### Exercise details:
Check every line of the listing below for "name", and report how many lines have it, as a number with nothing more.

### Data:
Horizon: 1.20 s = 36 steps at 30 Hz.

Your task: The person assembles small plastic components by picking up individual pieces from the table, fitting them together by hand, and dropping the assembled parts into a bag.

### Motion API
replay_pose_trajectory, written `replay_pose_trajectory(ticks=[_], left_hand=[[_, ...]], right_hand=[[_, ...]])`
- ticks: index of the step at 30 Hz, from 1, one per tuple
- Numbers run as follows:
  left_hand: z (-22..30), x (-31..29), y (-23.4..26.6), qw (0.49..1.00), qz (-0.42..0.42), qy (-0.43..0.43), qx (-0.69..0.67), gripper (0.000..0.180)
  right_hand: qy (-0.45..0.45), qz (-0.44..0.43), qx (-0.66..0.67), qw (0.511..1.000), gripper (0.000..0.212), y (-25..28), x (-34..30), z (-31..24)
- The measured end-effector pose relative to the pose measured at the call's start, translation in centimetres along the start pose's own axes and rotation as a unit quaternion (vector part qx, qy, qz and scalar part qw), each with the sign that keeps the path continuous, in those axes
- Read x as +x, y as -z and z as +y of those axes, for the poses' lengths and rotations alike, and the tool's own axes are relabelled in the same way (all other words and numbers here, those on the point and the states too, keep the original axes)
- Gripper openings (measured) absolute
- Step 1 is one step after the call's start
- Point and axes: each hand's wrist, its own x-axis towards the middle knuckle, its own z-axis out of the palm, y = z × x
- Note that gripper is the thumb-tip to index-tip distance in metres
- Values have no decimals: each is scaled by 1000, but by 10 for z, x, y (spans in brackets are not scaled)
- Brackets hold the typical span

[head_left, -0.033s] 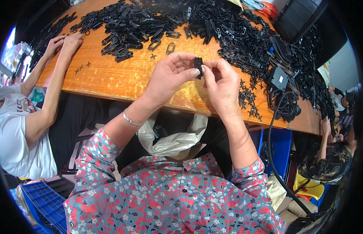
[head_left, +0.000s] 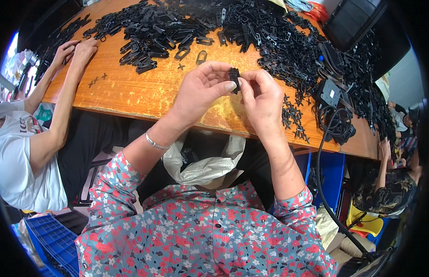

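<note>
Two hands [head_left: 196, 92] [head_left: 264, 104] pinching a black part [head_left: 234, 79], heaped pieces [head_left: 161, 30] beyond, cable [head_left: 319, 173] at right

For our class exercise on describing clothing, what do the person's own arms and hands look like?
The left hand and right hand are ungloved. Both sleeves are grey-blue with red, pink and white flowers, ending on the forearms. A silver-coloured bangle circles the left wrist; none shows on the right.
</note>
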Motion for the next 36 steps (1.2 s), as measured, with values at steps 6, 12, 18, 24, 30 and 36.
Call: replay_pose_trajectory(ticks=[6, 12, 18, 24, 30, 36], left_hand=[[-1, -6, -9, 998, -7, -30, 46, 37], [1, -19, -22, 991, -35, -37, 126, 38], [11, -14, -12, 986, -95, 131, -28, 46], [29, 23, -4, 963, -161, 193, 95, 43], [11, 141, 43, 720, -15, -198, 665, 20], [-15, 192, 52, 639, -128, -146, 744, 20]], right_hand=[[129, 2, -130, 983, 14, 7, -3, -4], [-96, -54, 114, 987, 10, 7, -10, -9], [-253, -165, 358, 883, 20, 19, -11, -12], [-268, -130, 424, 855, 26, 16, -19, 14], [-277, -167, 456, 829, 29, 10, -21, 12], [-300, -186, 426, 833, 23, 18, -20, 18]])
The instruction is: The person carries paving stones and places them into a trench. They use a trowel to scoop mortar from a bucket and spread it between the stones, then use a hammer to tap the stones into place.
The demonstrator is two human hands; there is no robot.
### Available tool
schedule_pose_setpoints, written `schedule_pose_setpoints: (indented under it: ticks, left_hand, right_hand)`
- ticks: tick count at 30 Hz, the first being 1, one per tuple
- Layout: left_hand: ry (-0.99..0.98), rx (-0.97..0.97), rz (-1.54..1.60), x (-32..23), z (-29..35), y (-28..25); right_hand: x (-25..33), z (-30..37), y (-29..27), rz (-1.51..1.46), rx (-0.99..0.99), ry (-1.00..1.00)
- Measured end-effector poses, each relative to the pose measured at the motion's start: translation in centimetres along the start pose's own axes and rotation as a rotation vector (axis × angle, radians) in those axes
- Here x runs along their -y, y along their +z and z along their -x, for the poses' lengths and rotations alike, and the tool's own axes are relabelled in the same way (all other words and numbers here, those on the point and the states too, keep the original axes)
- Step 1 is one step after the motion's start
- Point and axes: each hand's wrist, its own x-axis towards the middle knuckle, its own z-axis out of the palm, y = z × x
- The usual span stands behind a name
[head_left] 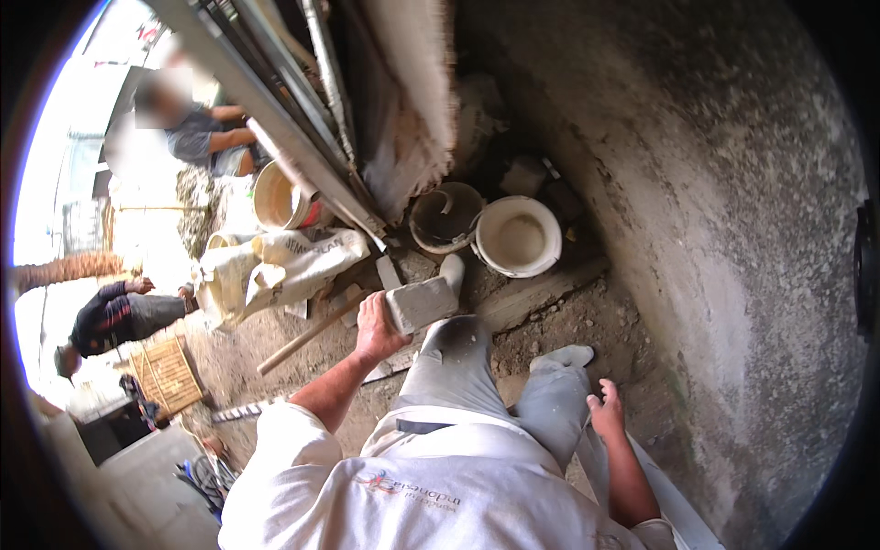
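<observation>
A grey rectangular block (423,304), like a brick or concrete block, is held in front of my left knee. My left hand (378,330) is closed around its left end. At my right side hangs my right hand (607,411), empty, with its fingers loosely apart, beside my right thigh. Beyond the block stands a white bucket (557,240) with pale contents. A darker bucket (423,240) is just left of it. A long wooden handle (307,341) slants across the ground to the left of my left hand; its far end is hard to make out.
A rough concrete wall (715,220) rises on my right. Long boards and metal lengths (293,101) lean ahead on the left, near pale sacks (302,261) and another bucket (273,197). Two other people (128,312) are farther left. Loose soil and rubble (587,321) lie by my feet.
</observation>
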Motion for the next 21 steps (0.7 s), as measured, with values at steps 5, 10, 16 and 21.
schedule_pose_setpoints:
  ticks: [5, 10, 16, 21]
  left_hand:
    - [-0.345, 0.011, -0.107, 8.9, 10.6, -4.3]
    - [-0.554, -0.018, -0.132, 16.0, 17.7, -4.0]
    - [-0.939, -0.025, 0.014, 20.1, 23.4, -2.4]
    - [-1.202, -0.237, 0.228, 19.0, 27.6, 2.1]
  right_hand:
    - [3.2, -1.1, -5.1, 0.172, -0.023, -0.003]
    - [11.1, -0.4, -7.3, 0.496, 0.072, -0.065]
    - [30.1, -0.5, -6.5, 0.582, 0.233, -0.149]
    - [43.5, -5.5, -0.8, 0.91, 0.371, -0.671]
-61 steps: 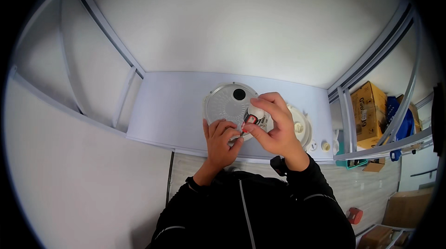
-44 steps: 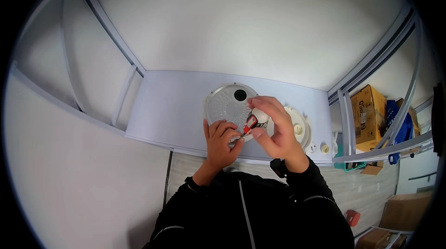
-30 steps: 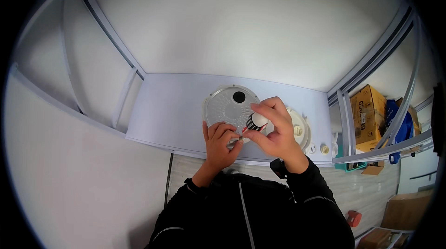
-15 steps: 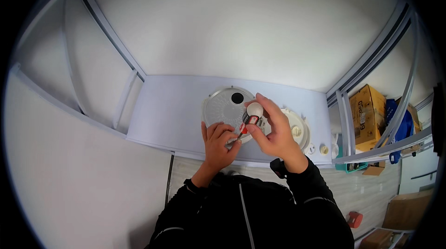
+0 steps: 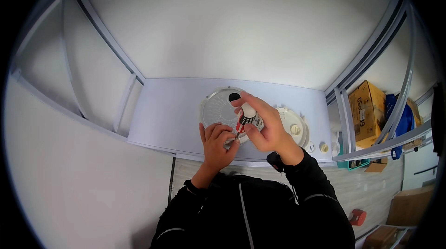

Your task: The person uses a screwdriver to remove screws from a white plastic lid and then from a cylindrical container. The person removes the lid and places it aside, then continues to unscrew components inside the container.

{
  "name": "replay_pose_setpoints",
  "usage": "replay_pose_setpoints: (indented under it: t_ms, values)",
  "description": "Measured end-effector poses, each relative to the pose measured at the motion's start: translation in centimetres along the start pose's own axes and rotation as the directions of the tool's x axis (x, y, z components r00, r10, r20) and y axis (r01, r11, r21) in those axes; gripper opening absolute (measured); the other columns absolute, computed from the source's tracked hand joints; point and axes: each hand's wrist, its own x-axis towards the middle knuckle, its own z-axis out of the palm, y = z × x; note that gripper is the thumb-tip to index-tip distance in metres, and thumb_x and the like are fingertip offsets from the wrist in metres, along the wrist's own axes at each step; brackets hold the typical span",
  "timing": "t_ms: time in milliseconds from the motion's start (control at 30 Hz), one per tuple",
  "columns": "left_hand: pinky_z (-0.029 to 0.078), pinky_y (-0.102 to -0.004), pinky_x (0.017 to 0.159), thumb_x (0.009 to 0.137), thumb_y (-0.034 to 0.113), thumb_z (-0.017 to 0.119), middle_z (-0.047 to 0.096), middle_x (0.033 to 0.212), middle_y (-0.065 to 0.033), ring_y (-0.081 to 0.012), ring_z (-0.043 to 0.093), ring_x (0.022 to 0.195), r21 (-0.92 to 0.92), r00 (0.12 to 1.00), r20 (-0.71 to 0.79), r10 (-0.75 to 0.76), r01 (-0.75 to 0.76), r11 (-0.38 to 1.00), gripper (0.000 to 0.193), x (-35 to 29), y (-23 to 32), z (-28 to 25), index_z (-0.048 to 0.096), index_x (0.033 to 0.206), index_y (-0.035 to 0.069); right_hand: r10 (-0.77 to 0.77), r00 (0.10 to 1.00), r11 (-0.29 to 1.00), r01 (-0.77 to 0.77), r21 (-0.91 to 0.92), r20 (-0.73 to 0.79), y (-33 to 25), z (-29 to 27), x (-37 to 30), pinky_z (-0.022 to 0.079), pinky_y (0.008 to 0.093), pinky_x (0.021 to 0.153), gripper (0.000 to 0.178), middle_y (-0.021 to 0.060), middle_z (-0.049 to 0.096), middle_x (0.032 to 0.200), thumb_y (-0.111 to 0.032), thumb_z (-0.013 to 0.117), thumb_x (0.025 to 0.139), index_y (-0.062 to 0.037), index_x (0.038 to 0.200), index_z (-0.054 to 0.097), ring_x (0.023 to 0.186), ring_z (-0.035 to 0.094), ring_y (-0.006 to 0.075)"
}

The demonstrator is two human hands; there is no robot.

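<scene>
My right hand grips a screwdriver with a white, black and red handle, its shaft pointing down and slightly left. The tip meets the near part of a round, silvery disc, which has a black round spot toward its far side. My left hand rests on the disc's near left, with several fingers spread over it. Its thumb and forefinger close around the screwdriver's tip; whatever they pinch there is too small to make out.
Right of the disc lies a white round housing with a cream knob-like part. Two small round pieces, one white and one cream, sit near the table's right front. A cardboard box stands beyond the right frame.
My right hand and the screwdriver's handle have shifted slightly left, and the screwdriver now stands more upright. The left hand stays in place on the disc.
</scene>
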Motion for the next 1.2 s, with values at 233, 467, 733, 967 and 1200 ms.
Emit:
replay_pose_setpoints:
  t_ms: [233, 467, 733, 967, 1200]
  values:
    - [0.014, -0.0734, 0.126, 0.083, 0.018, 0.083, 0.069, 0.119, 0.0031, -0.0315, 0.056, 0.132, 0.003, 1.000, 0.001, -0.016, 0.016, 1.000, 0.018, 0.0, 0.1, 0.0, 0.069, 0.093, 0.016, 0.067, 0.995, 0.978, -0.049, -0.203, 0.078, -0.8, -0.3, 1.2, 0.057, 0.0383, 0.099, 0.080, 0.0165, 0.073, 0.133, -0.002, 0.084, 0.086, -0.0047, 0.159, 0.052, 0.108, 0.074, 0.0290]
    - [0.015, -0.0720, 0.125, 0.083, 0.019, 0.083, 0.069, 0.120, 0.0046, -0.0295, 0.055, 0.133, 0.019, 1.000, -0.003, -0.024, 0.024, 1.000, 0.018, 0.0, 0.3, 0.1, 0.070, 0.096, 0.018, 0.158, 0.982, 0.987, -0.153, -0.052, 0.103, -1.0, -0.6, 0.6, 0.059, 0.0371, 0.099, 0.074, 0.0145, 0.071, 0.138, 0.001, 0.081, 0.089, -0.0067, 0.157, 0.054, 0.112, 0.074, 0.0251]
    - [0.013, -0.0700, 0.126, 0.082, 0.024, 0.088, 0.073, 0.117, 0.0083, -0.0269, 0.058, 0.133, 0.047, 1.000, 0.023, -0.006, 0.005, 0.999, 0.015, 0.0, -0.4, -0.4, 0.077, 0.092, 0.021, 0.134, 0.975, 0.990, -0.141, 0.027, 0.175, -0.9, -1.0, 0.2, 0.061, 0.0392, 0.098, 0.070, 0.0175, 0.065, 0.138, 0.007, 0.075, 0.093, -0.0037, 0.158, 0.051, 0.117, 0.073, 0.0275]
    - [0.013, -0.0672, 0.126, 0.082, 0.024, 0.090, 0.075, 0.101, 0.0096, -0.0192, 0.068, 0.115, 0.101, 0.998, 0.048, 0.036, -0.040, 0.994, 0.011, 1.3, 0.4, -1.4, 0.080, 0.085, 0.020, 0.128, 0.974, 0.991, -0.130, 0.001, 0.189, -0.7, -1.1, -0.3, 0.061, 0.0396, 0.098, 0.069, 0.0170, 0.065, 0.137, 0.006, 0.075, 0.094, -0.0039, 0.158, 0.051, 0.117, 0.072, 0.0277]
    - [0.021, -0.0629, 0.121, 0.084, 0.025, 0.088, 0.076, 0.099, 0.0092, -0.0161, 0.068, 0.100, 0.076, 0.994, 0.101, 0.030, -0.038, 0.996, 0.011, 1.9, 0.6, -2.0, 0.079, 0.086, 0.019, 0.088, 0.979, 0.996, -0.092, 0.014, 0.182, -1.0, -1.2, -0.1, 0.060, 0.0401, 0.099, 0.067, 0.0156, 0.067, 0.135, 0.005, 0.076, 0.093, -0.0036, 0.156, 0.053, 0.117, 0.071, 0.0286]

### Solution for this problem:
2